President of the SVHC in 1993 and 1994, Danny spent 33 years in all on the Vets Committee and it is now more than five years since he was presented with a clock to mark the occasion.     That’s not the only or the biggest honour that he has for his time in the sport:  in 2004 he and Molly were presented with the Scottish athletics Joint Lifetime Award by Steve Cram on behalf of the organisation.

I mentioned the respect in which he is held by all in the sport, and this is typified by the following comments by very good Scottish runner, Colin Youngson who has this to say.

“My first contact with Big Danny was on 7th February, 1988, when I won my first Scottish Vets Cross-Country title over a course he had devised (and ‘measured’) in Clydebank.   Three laps.   The video showed: first lap, light snow; second lap, heavy, deep snow; third lap, most runners wearing tall ‘snow bunnets!’   I won in 39:14, so instead of 10K the course must have been over 7 miles.   Thanks, Danny!  

We got to know each other better down the years at championships, the annual International Five Nations Cross-Country International, and his brain-child, the  SVHC 8 man road relay.   In the latter Aberdeen AAC finished third in the Alloa-Bishopbriggs in 1990 but won in 1991 and again (Alloa-Twechar) in 1992.   Sadly this marvellous event was shunted off public roads on to private tarmac at Torrance, first eight man, then eventually a six stager.   Still a good well-attended event, all due to Danny’s imagination, determination and skills in motivating and organising.

My best run as a vet was as a new M45, in the Belfast International, where I won the age group easily but had to outkick a big English M40 for sixth place overall.   The late Bill McBrinn wrote in the SVHC newsletter: “It was eyeball stuff up the finishing straight with Danny Wilmoth going berserk shouting Colin home.”  
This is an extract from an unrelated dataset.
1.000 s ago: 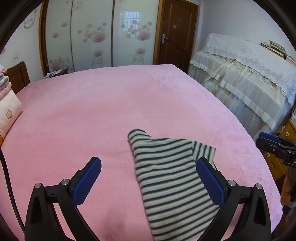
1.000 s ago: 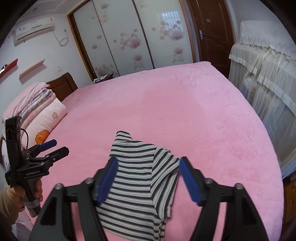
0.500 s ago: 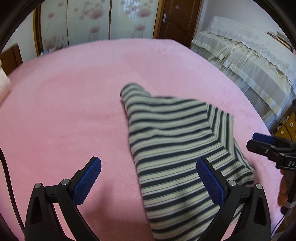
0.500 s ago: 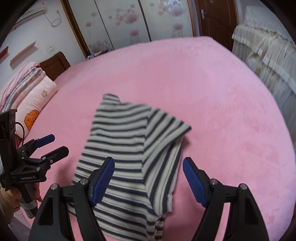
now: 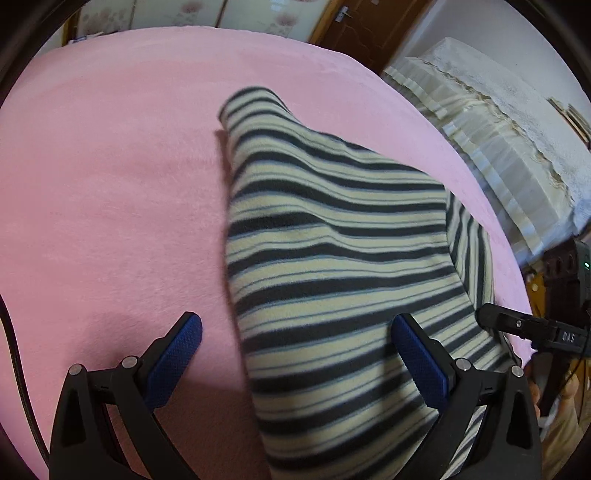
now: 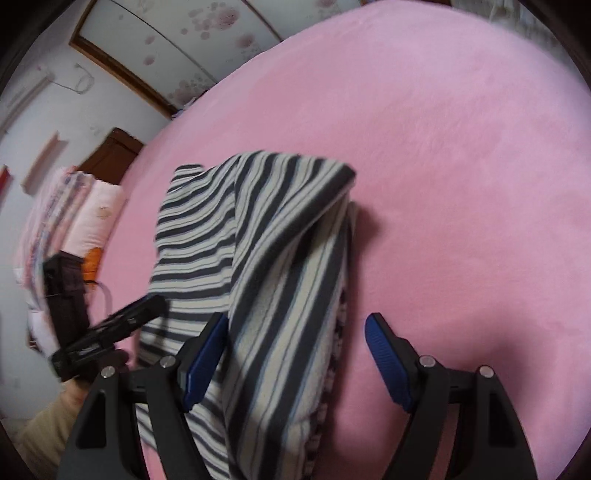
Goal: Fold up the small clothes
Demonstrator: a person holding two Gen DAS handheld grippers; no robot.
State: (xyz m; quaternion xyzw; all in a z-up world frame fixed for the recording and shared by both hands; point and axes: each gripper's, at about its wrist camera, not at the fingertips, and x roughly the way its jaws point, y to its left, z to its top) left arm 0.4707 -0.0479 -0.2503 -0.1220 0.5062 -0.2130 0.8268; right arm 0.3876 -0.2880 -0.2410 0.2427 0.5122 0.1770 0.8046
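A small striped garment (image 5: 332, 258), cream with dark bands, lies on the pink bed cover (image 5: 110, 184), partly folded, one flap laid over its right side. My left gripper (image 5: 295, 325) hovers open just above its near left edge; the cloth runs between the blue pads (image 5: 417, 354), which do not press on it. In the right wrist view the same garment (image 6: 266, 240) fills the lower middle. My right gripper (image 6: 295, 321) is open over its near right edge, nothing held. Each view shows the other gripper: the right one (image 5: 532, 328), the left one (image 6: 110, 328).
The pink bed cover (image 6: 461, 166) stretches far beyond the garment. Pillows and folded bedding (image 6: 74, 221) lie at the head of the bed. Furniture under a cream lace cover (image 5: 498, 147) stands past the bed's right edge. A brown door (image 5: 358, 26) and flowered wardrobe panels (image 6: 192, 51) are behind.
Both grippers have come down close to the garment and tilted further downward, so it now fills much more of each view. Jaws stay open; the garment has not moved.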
Danny was always a cheerful encouraging presence and, as an Aberdonian, I have only a slight idea of the tremendous amount of work he did as an official and organiser.   His wife Molly was always ready to chat, and worked very hard as an official too.   Without the Wilmoths, Scottish Veteran running would have been a pale shadow of itself.   Danny was never to be confused with a pale shadow!   He was the life and soul of the post race celebrations and no doubt at the annual January ‘training trip’ to Spain he organised as well.”

Thanks, Colin – a fitting testimonial to Danny and the work he and Molly have put in.